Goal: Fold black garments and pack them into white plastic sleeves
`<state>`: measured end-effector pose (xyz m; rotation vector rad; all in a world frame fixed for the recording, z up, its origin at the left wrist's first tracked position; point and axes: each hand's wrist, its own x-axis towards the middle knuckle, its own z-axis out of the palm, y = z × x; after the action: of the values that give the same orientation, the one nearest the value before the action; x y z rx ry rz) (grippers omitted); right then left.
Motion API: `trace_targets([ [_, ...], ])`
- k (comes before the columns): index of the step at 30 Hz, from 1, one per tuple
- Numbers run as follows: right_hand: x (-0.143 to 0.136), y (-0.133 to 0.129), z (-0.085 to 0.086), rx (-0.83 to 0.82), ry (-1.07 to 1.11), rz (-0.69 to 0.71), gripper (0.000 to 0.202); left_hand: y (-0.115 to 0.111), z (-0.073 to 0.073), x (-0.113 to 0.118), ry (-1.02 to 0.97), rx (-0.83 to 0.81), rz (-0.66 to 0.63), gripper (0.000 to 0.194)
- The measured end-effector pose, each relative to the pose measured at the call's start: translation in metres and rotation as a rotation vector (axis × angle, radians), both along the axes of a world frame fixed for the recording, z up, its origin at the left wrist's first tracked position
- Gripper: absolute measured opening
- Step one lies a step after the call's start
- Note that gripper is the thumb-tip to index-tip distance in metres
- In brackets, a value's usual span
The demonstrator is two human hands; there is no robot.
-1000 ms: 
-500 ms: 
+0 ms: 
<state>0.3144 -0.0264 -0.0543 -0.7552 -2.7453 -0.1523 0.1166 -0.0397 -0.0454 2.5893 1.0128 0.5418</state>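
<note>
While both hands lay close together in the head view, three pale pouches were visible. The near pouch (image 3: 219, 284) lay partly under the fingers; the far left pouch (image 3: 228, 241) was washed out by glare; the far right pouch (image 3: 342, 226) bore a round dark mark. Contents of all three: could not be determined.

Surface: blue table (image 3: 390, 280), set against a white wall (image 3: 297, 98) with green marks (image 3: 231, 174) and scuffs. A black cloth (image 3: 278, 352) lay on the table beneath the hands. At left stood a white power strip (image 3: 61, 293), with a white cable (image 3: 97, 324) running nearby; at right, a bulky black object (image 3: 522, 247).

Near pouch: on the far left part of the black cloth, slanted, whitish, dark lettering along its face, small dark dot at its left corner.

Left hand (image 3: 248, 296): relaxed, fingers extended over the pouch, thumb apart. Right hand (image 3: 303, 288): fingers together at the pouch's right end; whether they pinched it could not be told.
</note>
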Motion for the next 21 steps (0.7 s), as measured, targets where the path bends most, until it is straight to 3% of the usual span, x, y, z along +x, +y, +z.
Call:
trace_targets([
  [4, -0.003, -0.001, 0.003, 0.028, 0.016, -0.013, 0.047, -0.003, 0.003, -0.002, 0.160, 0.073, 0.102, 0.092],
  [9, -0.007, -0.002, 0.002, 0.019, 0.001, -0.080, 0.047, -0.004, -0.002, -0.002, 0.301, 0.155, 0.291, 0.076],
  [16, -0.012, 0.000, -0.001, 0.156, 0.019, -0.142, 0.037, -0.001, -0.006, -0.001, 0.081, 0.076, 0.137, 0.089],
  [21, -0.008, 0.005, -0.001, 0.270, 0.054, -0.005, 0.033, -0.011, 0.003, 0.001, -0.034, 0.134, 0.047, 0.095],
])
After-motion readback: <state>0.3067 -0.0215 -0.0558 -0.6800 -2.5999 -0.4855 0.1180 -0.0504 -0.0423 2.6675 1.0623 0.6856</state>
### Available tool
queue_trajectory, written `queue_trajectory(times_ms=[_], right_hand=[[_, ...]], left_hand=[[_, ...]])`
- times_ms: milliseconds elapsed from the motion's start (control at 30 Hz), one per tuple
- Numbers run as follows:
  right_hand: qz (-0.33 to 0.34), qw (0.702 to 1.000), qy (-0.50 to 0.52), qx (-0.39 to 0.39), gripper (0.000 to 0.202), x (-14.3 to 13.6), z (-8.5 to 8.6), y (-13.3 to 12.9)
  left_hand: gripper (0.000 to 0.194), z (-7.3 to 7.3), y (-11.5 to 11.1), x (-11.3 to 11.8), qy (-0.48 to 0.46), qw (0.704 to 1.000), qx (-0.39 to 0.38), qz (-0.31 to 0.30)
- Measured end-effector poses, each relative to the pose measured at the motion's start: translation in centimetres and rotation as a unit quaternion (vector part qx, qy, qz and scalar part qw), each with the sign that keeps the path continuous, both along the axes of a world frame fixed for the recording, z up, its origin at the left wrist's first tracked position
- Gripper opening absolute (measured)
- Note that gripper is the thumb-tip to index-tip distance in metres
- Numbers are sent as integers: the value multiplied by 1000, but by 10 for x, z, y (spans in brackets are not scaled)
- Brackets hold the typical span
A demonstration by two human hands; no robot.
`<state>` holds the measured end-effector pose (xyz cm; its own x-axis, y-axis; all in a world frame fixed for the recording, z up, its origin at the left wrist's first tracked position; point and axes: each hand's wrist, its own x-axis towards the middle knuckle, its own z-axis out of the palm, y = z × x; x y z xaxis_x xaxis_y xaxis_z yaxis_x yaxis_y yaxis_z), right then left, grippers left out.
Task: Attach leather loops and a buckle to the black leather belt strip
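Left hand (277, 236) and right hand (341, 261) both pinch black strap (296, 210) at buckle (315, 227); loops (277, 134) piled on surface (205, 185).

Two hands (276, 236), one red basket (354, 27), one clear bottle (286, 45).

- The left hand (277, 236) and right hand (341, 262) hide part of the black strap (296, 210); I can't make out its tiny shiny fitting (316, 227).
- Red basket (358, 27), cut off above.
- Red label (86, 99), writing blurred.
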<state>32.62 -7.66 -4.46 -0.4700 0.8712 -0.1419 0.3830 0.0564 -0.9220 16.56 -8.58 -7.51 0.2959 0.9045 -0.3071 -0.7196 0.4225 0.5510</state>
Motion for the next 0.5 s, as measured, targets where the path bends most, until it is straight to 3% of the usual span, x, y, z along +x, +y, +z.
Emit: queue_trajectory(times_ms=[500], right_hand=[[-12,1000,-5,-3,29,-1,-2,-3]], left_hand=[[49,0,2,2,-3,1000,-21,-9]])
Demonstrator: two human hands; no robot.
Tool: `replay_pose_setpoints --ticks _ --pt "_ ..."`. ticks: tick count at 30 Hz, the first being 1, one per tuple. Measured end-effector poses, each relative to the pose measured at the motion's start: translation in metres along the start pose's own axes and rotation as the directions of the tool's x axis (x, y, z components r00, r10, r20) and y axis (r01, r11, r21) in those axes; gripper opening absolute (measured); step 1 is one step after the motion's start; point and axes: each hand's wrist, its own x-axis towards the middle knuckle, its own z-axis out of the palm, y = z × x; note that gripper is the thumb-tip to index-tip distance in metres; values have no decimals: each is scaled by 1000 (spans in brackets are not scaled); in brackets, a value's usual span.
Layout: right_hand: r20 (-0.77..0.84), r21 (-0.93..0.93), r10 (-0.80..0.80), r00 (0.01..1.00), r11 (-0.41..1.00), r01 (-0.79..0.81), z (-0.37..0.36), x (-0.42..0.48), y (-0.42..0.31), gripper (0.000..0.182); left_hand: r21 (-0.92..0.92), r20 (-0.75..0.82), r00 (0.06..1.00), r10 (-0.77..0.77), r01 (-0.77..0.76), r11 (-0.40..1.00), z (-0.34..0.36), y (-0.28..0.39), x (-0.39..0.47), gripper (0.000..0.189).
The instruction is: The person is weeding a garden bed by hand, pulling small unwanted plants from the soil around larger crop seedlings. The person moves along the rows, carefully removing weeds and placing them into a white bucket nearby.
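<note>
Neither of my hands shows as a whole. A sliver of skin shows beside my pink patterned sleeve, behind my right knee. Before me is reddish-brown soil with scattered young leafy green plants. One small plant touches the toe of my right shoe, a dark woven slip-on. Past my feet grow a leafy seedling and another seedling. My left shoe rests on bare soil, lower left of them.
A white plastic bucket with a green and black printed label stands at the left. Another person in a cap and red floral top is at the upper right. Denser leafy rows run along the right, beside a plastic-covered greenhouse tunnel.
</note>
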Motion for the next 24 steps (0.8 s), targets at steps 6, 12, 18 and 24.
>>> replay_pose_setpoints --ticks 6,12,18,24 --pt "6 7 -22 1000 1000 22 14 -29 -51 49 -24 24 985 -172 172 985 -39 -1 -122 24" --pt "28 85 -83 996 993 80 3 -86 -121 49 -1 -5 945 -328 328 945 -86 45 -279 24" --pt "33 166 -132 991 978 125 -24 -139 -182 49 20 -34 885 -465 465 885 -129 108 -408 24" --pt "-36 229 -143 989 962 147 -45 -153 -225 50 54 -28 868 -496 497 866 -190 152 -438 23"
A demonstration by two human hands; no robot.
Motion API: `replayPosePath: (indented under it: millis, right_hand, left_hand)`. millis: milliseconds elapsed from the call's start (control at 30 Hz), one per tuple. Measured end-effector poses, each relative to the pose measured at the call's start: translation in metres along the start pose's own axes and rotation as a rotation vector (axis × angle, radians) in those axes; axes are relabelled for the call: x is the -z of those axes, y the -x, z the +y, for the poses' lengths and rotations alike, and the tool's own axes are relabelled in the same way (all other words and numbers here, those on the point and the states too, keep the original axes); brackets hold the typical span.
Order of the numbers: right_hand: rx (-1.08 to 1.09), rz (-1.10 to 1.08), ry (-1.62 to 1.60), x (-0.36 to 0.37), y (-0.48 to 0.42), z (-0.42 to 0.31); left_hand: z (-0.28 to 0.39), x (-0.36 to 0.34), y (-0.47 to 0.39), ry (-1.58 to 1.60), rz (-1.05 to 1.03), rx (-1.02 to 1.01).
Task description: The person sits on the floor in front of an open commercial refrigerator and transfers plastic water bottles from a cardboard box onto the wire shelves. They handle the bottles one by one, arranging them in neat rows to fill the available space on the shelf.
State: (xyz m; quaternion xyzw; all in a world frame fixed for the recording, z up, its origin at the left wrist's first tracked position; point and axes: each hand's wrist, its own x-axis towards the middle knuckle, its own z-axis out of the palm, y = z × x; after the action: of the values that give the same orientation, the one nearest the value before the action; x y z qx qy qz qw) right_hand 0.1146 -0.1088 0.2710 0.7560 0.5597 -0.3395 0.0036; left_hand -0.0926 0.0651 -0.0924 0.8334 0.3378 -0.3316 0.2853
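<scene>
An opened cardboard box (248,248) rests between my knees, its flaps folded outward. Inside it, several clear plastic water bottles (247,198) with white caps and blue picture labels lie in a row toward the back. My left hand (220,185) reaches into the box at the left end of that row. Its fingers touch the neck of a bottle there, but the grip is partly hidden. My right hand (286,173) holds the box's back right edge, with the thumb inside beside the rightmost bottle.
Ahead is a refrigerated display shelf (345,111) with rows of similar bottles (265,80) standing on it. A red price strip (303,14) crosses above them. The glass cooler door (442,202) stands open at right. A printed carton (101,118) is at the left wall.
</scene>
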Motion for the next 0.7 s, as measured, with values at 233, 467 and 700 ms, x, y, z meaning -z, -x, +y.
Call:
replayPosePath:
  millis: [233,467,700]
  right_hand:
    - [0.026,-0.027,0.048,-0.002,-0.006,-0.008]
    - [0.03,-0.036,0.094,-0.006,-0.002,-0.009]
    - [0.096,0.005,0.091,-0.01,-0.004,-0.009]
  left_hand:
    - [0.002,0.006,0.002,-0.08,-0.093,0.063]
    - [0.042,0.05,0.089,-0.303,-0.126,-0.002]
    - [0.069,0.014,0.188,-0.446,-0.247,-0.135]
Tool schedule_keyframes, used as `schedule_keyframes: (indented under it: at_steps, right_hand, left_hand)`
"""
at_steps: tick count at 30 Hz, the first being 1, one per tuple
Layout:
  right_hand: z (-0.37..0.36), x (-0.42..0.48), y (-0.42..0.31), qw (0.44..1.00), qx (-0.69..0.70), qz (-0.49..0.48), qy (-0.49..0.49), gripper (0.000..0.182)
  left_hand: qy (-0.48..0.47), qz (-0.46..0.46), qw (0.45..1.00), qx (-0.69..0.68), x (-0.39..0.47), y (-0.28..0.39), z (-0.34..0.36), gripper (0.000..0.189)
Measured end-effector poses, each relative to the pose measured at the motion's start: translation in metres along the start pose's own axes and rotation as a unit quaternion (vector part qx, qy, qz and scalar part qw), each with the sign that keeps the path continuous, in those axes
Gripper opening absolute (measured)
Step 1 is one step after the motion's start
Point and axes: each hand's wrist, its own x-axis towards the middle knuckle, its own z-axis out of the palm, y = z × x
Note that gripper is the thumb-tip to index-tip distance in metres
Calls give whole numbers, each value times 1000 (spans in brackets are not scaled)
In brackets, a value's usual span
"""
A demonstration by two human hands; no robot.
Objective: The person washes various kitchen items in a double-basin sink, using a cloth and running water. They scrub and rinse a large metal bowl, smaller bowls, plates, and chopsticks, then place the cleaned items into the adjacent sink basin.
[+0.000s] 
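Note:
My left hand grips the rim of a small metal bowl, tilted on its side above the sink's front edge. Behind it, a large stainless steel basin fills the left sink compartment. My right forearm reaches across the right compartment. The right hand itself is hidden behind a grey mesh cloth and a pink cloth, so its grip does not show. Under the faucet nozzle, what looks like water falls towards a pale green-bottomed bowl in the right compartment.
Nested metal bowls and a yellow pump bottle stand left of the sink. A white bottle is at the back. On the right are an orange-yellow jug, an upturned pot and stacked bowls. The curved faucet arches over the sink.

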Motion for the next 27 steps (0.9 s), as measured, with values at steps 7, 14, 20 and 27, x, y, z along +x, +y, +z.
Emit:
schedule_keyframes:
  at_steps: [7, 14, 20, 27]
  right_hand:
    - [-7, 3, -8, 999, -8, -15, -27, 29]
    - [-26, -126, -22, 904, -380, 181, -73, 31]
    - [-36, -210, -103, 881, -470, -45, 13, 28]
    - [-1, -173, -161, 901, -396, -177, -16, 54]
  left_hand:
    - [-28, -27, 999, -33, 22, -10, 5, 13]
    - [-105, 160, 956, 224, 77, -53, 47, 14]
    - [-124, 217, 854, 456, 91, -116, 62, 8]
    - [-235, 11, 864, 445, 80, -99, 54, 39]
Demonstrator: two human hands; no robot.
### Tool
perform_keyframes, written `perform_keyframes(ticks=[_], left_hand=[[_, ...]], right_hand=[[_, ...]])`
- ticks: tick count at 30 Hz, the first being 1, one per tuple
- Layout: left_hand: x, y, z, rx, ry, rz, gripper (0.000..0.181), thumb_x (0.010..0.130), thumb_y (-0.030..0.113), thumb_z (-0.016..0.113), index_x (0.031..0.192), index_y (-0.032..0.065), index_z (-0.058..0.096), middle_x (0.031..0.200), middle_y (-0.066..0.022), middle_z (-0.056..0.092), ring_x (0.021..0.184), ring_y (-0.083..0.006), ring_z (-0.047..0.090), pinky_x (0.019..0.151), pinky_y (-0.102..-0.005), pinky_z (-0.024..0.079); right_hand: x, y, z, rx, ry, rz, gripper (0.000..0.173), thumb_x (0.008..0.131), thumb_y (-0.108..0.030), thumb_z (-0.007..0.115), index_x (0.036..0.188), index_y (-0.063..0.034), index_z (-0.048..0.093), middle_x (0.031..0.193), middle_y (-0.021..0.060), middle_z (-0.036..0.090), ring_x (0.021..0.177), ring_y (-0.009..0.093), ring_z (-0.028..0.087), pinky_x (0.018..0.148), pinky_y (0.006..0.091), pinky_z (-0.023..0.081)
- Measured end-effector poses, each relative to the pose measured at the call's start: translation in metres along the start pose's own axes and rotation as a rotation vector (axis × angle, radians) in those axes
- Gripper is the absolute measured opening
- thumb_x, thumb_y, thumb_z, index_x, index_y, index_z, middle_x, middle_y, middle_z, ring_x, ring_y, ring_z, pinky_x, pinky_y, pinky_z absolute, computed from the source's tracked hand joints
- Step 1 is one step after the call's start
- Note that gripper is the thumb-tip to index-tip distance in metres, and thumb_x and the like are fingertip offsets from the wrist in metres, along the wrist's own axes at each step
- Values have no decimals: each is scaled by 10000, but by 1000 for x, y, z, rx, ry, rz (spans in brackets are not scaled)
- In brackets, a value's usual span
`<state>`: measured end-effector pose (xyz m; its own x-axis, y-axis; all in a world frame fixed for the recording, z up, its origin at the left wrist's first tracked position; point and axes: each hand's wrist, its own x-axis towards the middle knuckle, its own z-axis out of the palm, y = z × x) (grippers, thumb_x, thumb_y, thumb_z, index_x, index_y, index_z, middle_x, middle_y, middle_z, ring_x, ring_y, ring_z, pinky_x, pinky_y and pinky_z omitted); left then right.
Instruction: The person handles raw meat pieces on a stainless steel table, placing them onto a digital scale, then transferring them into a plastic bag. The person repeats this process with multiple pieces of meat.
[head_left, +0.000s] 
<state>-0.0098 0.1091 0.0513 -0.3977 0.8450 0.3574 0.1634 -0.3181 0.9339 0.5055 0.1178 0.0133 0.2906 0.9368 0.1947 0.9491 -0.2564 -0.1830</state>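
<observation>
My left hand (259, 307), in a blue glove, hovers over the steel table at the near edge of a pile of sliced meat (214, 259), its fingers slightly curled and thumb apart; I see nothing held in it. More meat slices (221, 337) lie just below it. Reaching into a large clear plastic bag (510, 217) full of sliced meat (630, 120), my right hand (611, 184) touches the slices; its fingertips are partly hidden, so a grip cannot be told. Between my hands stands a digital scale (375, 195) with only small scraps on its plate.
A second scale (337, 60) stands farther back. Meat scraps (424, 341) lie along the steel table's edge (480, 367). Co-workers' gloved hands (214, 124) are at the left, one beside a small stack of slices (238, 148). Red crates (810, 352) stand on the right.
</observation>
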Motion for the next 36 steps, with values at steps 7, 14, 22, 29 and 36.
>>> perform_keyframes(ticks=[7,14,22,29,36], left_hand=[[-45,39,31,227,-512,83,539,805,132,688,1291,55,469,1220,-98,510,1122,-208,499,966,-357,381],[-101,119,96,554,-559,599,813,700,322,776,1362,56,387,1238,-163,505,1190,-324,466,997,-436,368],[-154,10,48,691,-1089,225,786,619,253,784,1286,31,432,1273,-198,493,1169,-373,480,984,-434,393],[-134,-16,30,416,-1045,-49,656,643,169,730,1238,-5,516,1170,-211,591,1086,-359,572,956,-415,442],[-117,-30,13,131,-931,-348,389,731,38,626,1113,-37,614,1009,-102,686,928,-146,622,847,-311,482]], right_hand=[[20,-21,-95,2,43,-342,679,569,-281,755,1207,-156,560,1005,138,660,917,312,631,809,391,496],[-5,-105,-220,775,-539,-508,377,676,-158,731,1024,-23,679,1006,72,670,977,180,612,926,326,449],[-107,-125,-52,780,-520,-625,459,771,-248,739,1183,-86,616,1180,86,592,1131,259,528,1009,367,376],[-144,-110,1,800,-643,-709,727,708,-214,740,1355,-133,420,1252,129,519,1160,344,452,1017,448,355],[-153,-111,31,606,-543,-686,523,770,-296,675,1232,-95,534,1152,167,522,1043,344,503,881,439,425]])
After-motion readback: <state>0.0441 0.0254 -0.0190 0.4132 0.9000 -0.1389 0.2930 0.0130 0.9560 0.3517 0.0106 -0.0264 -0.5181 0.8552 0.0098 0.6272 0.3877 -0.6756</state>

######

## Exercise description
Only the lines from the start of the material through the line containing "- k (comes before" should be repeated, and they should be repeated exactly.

## Solution for this exercise
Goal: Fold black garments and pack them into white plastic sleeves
`<state>`: measured end-effector pose (xyz m; rotation vector rad; all in a world frame fixed for the recording, z up, its origin at the left wrist's first tracked position; point and axes: each hand's wrist, its own x-axis towards the middle knuckle, its own z-axis out of the palm, y = z × x; after the action: of the values that give the same orientation, the one nearest the value before the action; x y z rx ry rz) (grippers omitted); right then left.
Motion API: `trace_targets([ [_, ...], ])`
- k (comes before the columns): index of the step at 30 Hz, from 1, one per tuple

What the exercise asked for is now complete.